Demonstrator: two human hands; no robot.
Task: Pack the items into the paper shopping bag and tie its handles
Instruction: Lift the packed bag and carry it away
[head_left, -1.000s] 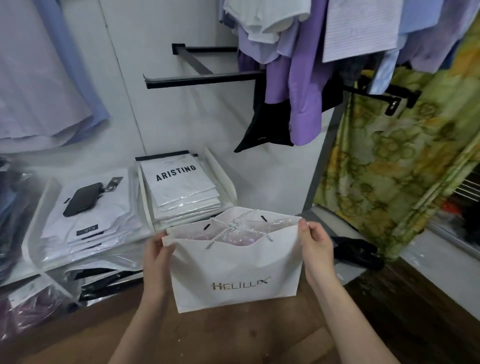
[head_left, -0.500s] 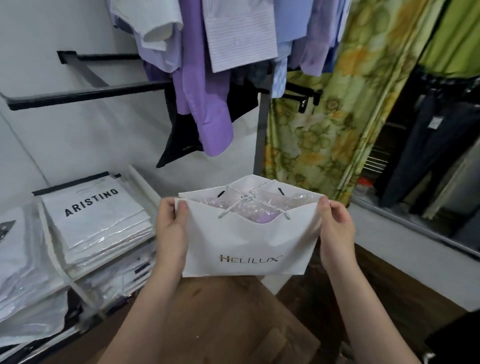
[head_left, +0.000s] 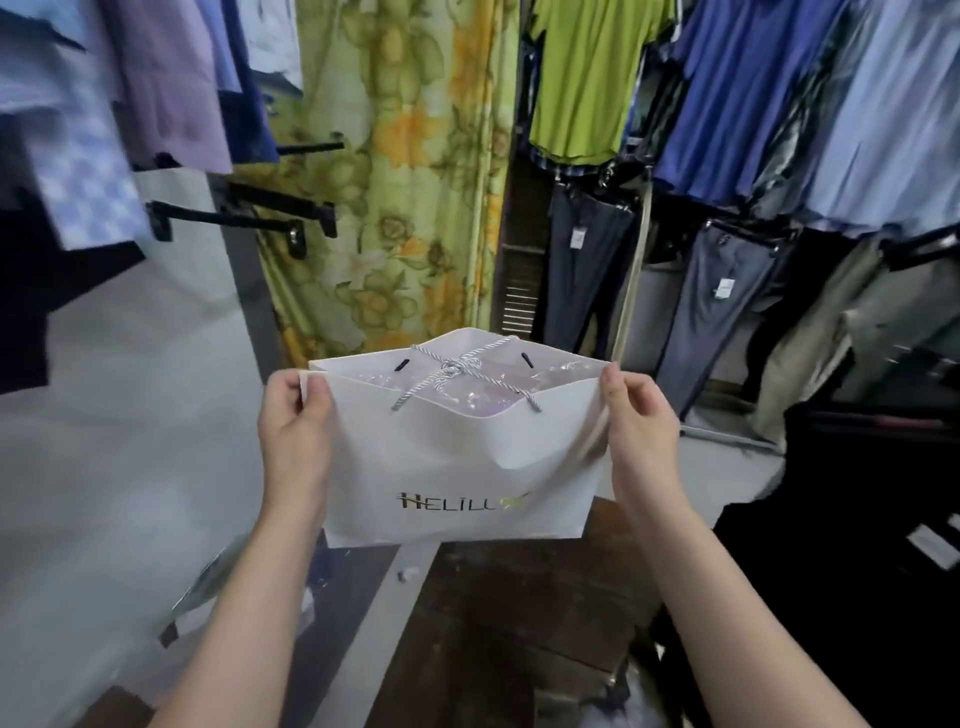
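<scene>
The white paper shopping bag (head_left: 457, 467) is held up in front of the person, upright, its mouth open toward us and its gold lettering facing them, partly lost in glare. The left hand (head_left: 293, 415) pinches the bag's top left corner, thumb on the near face and fingers curled behind. The right hand (head_left: 641, 415) grips the top right corner the same way, and the paper creases just below it. Across the mouth, the silver-white cord handles (head_left: 457, 370) are tied together in a knot at the middle. Beneath the knot, something in shiny clear plastic wrap (head_left: 483, 397) lies inside the bag, pale pink showing through.

A dark wooden bench (head_left: 519, 613) is below the bag; whether the bag's bottom touches it, I cannot tell. Behind the bag hangs a green and yellow floral curtain (head_left: 405, 182). To its right a lime green shirt (head_left: 582, 78) and blue shirts (head_left: 737, 93) hang over dark trousers (head_left: 582, 260).
</scene>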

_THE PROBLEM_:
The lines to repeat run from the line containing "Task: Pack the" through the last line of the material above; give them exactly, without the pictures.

_PROBLEM SOLUTION_:
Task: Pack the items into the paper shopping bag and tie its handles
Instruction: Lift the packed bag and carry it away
[head_left, -1.000s] 
[head_left, -0.500s] 
[head_left, +0.000s] 
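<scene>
The white paper shopping bag (head_left: 457, 467) is held up in front of the person, upright, its mouth open toward us and its gold lettering facing them, partly lost in glare. The left hand (head_left: 293, 415) pinches the bag's top left corner, thumb on the near face and fingers curled behind. The right hand (head_left: 641, 415) grips the top right corner the same way, and the paper creases just below it. Across the mouth, the silver-white cord handles (head_left: 457, 370) are tied together in a knot at the middle. Beneath the knot, something in shiny clear plastic wrap (head_left: 483, 397) lies inside the bag, pale pink showing through.

A dark wooden bench (head_left: 519, 613) is below the bag; whether the bag's bottom touches it, I cannot tell. Behind the bag hangs a green and yellow floral curtain (head_left: 405, 182). To its right a lime green shirt (head_left: 582, 78) and blue shirts (head_left: 737, 93) hang over dark trousers (head_left: 582, 260).
</scene>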

Nothing further remains in the output.